▸ **Task directions**:
Your answer must be an exact transcription of the data, with every picture omitted.

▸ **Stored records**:
◆ ◆ ◆ ◆

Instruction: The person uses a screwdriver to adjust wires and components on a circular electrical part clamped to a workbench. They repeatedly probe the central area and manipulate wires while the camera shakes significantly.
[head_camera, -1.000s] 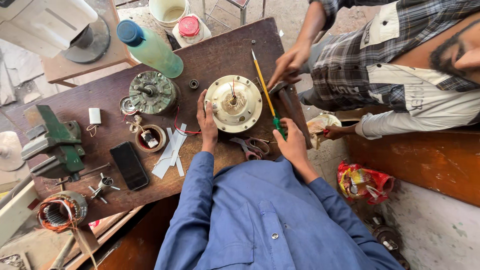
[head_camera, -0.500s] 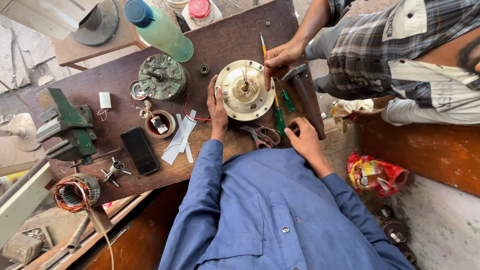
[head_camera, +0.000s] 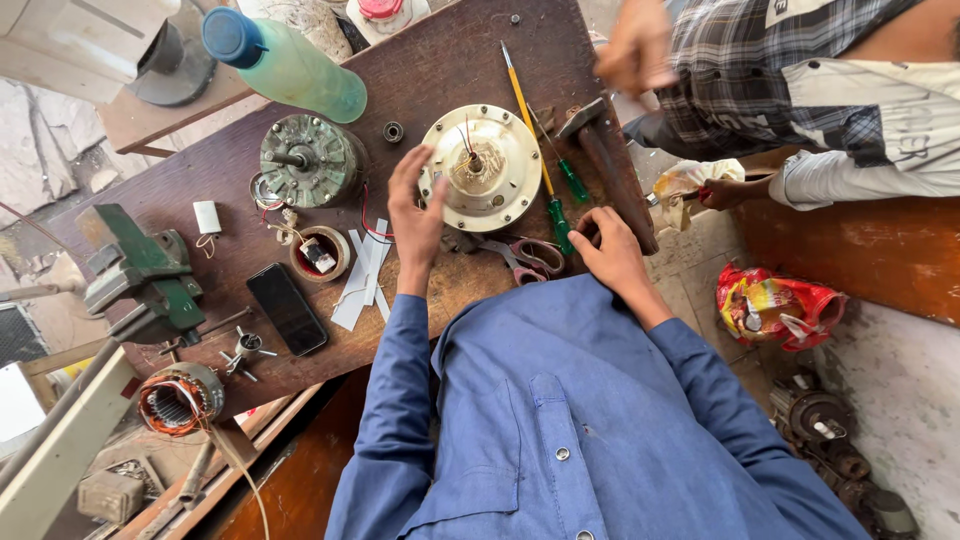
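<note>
Head view: left hand (head_camera: 418, 212) open beside cream motor cover (head_camera: 481, 168); right hand (head_camera: 612, 248) seemingly grips hammer handle (head_camera: 618, 192)

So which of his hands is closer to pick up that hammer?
The right hand: it rests by the hammer handle's end. The left hand is across the round cream motor cover, touching its rim.

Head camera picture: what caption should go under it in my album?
Left hand touches a cream round motor cover; right hand rests by a hammer on the workbench.
</note>
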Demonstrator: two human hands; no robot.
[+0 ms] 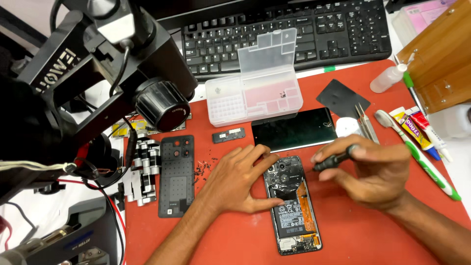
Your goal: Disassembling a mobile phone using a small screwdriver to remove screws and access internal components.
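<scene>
An opened phone (293, 211) lies face down on the red mat (353, 230), its battery and circuit boards exposed. My left hand (235, 179) rests flat on the mat, fingers spread, thumb and fingertips touching the phone's left side and top. My right hand (375, 169) is closed around a small black screwdriver (333, 160), whose tip points left, just above the phone's upper right corner. The phone's black back cover (175, 175) lies to the left of my left hand.
A clear plastic parts box (255, 86) stands open behind the phone, in front of a black keyboard (294, 29). A dark screen panel (294, 130), tweezers (365, 122), glue tubes (417, 130) and a toothbrush (422, 157) lie at right. A microscope (122, 59) overhangs the left.
</scene>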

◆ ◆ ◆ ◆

▸ **Result of the task**:
Instruction: The person uses a screwdriver to adjust wires and components on a circular electrical part clamped to a workbench. They repeatedly probe the central area and manipulate wires while the camera shakes significantly.
[head_camera, -1.000s] 
[head_camera, -0.500s] 
[head_camera, +0.000s] 
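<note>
Head view: left hand (head_camera: 418, 212) open beside cream motor cover (head_camera: 481, 168); right hand (head_camera: 612, 248) seemingly grips hammer handle (head_camera: 618, 192)

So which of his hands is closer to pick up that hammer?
The right hand: it rests by the hammer handle's end. The left hand is across the round cream motor cover, touching its rim.

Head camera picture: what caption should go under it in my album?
Left hand touches a cream round motor cover; right hand rests by a hammer on the workbench.
</note>
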Demonstrator: two human hands; no robot.
[+0 ms] 
Your goal: Disassembling a mobile phone using a small screwdriver to remove screws and access internal components.
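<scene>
An opened phone (293, 211) lies face down on the red mat (353, 230), its battery and circuit boards exposed. My left hand (235, 179) rests flat on the mat, fingers spread, thumb and fingertips touching the phone's left side and top. My right hand (375, 169) is closed around a small black screwdriver (333, 160), whose tip points left, just above the phone's upper right corner. The phone's black back cover (175, 175) lies to the left of my left hand.
A clear plastic parts box (255, 86) stands open behind the phone, in front of a black keyboard (294, 29). A dark screen panel (294, 130), tweezers (365, 122), glue tubes (417, 130) and a toothbrush (422, 157) lie at right. A microscope (122, 59) overhangs the left.
</scene>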

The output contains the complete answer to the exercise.